My story is not one of tragedy. Does it contain a tragedy or two? Absolutely. And so does your story. And so will all of our stories. But whom we choose to let have the pen determines how our ending is written. Like the old choose-your-own-ending books we used to read as kids, the power lies within you to make the choice as to how your story will be written. Bob Goff once told me that we all have a Chapter 4 in our stories. Chapter 4 is the chapter that everything seems to go wrong for the character. But can you imagine closing the book at Chapter 4 and never picking it up again to see how the next 27 chapters unfold?

Scripture tells us that God is the author and finisher of our faith. Every great story contains a perilous situation that seems impossible to overcome but that situation becomes the crucible that forges a prolific hero. Every great story contains a moment where the main character is confronted by the pain of his past. He comes face-to-face with a dragon he must slay in order to move beyond what was and into what could be. For me, one of those dragons is “November.”
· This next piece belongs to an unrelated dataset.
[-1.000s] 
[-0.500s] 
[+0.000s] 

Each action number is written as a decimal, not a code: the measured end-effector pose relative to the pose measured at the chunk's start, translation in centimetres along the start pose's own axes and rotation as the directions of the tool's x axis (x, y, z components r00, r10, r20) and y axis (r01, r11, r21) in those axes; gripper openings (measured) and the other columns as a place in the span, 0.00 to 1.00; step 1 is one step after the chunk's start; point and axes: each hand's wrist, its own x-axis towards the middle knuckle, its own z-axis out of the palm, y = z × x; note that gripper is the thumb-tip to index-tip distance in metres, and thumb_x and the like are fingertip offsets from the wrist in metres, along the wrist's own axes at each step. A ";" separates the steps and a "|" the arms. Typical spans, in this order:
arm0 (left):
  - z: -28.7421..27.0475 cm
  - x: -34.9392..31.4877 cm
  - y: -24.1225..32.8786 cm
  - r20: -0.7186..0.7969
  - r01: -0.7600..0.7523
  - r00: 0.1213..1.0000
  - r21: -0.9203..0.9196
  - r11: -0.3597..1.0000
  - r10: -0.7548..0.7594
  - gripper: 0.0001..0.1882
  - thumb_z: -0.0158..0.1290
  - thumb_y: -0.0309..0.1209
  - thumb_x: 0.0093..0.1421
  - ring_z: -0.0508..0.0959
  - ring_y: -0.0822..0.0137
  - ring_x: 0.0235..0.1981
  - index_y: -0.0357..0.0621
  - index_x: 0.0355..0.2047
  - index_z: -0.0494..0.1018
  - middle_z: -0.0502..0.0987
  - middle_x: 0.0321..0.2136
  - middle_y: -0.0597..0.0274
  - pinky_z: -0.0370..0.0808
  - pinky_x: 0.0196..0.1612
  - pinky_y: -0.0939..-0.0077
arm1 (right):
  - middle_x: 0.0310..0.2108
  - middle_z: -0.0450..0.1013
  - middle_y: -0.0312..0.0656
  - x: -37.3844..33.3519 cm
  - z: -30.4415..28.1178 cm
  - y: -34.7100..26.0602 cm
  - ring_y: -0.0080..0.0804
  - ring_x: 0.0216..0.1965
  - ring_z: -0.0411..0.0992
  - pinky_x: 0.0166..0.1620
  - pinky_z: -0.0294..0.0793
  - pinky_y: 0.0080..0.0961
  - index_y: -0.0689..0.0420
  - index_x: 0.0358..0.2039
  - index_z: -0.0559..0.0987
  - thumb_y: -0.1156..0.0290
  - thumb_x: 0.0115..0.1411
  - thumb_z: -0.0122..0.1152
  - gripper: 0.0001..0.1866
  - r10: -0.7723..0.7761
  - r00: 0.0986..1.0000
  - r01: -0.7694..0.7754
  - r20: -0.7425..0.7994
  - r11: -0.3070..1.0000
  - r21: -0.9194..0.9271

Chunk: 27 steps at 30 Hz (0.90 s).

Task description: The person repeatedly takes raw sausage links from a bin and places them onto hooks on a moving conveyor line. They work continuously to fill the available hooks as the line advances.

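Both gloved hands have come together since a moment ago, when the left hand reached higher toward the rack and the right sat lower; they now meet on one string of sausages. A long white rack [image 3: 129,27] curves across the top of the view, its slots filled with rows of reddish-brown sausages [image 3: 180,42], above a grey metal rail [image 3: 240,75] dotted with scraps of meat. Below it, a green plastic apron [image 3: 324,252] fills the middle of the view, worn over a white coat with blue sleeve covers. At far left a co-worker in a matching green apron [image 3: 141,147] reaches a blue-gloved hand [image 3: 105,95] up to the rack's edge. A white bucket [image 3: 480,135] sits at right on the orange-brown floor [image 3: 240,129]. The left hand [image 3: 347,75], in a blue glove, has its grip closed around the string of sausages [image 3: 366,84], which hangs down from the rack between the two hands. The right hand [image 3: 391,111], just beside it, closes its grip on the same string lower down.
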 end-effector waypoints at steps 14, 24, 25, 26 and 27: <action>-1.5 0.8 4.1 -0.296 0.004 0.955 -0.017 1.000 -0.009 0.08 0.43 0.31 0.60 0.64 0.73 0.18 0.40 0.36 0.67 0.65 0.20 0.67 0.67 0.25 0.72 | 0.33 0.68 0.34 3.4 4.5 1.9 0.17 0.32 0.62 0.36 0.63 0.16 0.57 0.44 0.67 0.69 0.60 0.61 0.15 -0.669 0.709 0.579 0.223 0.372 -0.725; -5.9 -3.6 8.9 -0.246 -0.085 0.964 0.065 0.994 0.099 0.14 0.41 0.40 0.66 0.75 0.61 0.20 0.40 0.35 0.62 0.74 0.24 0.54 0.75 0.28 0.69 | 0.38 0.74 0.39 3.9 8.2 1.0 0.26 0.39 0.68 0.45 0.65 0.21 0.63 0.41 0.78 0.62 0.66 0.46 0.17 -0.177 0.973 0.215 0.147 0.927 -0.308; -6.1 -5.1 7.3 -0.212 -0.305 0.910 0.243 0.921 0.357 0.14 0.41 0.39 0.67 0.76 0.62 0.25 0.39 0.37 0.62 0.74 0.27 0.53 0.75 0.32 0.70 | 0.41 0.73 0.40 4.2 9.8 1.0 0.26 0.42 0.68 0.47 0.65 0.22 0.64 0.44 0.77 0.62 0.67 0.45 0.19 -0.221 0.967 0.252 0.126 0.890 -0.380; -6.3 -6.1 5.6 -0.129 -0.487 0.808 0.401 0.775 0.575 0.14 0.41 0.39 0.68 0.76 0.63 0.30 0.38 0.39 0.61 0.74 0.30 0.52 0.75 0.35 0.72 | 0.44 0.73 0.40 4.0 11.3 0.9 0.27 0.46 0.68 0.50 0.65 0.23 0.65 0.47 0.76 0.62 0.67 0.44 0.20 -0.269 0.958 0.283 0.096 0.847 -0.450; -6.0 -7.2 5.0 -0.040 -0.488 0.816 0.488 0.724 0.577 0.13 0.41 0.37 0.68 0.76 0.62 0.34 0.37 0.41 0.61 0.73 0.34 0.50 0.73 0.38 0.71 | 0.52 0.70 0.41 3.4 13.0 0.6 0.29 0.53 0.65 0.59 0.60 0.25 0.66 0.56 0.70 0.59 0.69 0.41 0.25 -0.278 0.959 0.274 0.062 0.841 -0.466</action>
I don’t know what the “November” of your story is, but you have one. We all do. And you have the choice of what you’re going to do with November. You could let November haunt you for the rest of your life. And if you choose that path, it will haunt you. It will swell and grow into this horrifically ugly and terrifying month that swallows you whole. Or you could let God use November — the very thing that once haunted you — to heal you. If you let Him, He will bring you back around, full circle, to experience rich healing. The very same knife that slashed you open will become a scalpel that mends you.

Today on November 11th, 2019 I’m thanking God for every moment we experience in life, both the ones that make you not want to take another breath, and the ones that take your breath away.